Equivalent conversion command:

python -m mlx_lm convert \
  --hf-path lianghsun/Llama-3.2-Taiwan-3B-Instruct \
  --mlx-path ./Llama-3.2-Taiwan-3B-Instruct-Arbor-4bit \
  -q \
  --q-bits 4 \
  --q-group-size 64

Usage

Install MLX-LM:

pip install -U mlx-lm

Chat/generate with MLX-LM:

mlx_lm.generate \
  --model masato25/Llama-3.2-Taiwan-3B-Instruct-Arbor-4bit \
  --prompt "請用繁體中文簡短介紹台灣的夜市文化。" \
  --max-tokens 160

Python example using the chat template:

from mlx_lm import load, generate

model, tokenizer = load("masato25/Llama-3.2-Taiwan-3B-Instruct-Arbor-4bit")
messages = [{"role": "user", "content": "請用繁體中文簡短介紹台灣的夜市文化。"}]
prompt = tokenizer.apply_chat_template(messages, tokenize=False, add_generation_prompt=True)
response = generate(model, tokenizer, prompt=prompt, max_tokens=160)
print(response)

Important safety, quality, and compliance notes

Quantization may change model behavior, quality, robustness, refusal behavior, calibration, and safety characteristics compared with the upstream model. No claim is made that this derivative is equivalent to, safer than, or better than the upstream model.

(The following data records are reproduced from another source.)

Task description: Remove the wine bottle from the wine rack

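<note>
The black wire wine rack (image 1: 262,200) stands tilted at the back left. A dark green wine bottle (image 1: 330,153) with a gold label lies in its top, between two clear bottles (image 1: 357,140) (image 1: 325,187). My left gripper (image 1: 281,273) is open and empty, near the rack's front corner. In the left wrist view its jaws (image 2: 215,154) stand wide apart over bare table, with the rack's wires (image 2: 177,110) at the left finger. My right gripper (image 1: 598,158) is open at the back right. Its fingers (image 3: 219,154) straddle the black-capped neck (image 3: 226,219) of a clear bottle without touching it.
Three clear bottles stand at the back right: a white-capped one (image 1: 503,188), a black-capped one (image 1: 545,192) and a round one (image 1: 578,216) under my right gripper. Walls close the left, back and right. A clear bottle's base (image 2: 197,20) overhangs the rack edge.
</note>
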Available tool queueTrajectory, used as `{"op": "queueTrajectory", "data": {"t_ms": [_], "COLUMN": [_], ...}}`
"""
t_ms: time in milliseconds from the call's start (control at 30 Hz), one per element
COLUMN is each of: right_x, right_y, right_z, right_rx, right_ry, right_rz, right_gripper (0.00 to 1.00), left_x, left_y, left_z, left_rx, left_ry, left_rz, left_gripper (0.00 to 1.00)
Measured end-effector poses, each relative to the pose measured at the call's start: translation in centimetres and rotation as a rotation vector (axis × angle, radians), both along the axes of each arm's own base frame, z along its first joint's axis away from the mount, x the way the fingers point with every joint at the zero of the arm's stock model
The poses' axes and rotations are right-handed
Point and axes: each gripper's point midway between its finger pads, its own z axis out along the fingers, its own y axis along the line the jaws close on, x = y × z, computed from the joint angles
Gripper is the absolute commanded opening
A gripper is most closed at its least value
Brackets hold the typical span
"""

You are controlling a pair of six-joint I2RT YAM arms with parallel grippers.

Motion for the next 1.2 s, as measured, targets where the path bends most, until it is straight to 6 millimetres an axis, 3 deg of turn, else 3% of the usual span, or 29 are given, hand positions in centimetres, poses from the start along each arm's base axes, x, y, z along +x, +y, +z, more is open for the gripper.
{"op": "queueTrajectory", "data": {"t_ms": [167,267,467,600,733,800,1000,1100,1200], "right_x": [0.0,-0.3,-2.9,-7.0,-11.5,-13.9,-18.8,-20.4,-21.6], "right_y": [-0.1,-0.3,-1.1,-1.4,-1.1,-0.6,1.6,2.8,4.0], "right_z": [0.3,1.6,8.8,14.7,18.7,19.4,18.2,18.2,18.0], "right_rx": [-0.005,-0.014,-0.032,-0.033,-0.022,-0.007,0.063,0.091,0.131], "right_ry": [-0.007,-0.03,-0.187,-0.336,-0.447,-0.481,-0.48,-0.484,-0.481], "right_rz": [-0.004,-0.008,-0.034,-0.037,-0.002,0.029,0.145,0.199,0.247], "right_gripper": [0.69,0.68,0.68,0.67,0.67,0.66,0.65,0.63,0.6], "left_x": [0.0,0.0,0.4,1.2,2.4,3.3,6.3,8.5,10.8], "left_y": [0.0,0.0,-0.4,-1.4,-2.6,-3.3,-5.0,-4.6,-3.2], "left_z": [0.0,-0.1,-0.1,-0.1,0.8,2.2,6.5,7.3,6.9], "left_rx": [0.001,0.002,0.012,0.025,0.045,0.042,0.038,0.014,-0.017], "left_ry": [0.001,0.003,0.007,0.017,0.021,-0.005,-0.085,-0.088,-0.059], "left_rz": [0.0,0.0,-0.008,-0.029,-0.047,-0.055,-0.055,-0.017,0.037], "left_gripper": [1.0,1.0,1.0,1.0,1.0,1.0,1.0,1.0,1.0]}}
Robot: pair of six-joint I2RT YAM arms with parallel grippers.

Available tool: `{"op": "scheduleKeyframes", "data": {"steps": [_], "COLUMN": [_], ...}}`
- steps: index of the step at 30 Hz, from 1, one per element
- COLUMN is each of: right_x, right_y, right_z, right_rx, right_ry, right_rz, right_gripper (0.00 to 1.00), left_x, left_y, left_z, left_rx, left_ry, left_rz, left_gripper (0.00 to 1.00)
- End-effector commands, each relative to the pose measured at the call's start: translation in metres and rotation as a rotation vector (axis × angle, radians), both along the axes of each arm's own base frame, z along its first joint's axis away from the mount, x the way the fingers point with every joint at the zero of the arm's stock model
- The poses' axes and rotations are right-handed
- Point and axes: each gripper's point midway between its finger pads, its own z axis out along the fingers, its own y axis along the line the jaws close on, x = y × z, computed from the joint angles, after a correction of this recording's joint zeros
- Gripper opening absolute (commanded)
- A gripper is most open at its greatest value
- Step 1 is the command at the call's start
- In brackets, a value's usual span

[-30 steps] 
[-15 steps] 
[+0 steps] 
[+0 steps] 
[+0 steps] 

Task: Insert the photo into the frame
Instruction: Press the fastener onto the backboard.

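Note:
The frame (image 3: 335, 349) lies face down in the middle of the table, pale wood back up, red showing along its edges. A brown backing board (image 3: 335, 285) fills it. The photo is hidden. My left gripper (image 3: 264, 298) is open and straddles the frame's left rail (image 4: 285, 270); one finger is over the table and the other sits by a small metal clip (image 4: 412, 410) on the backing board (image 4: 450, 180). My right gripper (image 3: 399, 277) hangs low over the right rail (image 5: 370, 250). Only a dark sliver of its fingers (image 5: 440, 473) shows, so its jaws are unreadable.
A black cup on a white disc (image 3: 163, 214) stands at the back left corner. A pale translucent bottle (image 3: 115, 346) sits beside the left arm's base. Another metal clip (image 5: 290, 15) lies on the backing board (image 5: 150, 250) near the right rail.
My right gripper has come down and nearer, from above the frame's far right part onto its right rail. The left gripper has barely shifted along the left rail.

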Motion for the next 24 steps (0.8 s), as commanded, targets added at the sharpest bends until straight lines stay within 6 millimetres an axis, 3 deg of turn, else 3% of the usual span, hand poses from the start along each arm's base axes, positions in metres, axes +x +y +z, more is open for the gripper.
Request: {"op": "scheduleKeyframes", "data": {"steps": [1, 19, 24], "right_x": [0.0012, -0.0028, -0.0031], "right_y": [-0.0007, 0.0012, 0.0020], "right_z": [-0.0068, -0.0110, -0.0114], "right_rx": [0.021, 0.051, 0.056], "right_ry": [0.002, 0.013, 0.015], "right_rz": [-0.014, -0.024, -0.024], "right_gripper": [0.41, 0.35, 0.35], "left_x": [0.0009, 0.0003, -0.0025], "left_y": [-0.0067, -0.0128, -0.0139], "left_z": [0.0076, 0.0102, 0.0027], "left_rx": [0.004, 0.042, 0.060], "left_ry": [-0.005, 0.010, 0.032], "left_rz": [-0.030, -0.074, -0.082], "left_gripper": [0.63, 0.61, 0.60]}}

Large language model outputs may be inaccurate, unsafe, biased, offensive, incomplete, or unsuitable for your intended use. You are responsible for evaluating outputs and for complying with applicable laws, licenses, policies, and platform rules.

Warranty and liability disclaimer

This derivative model and associated files are provided as-is and without warranties or conditions of any kind, express or implied, including without limitation warranties of merchantability, fitness for a particular purpose, title, non-infringement, accuracy, availability, or error-free operation.

To the maximum extent permitted by applicable law, the repository owner is not liable for any direct, indirect, incidental, special, consequential, exemplary, punitive, or other damages arising from or related to use of this repository, the derivative model, or model outputs.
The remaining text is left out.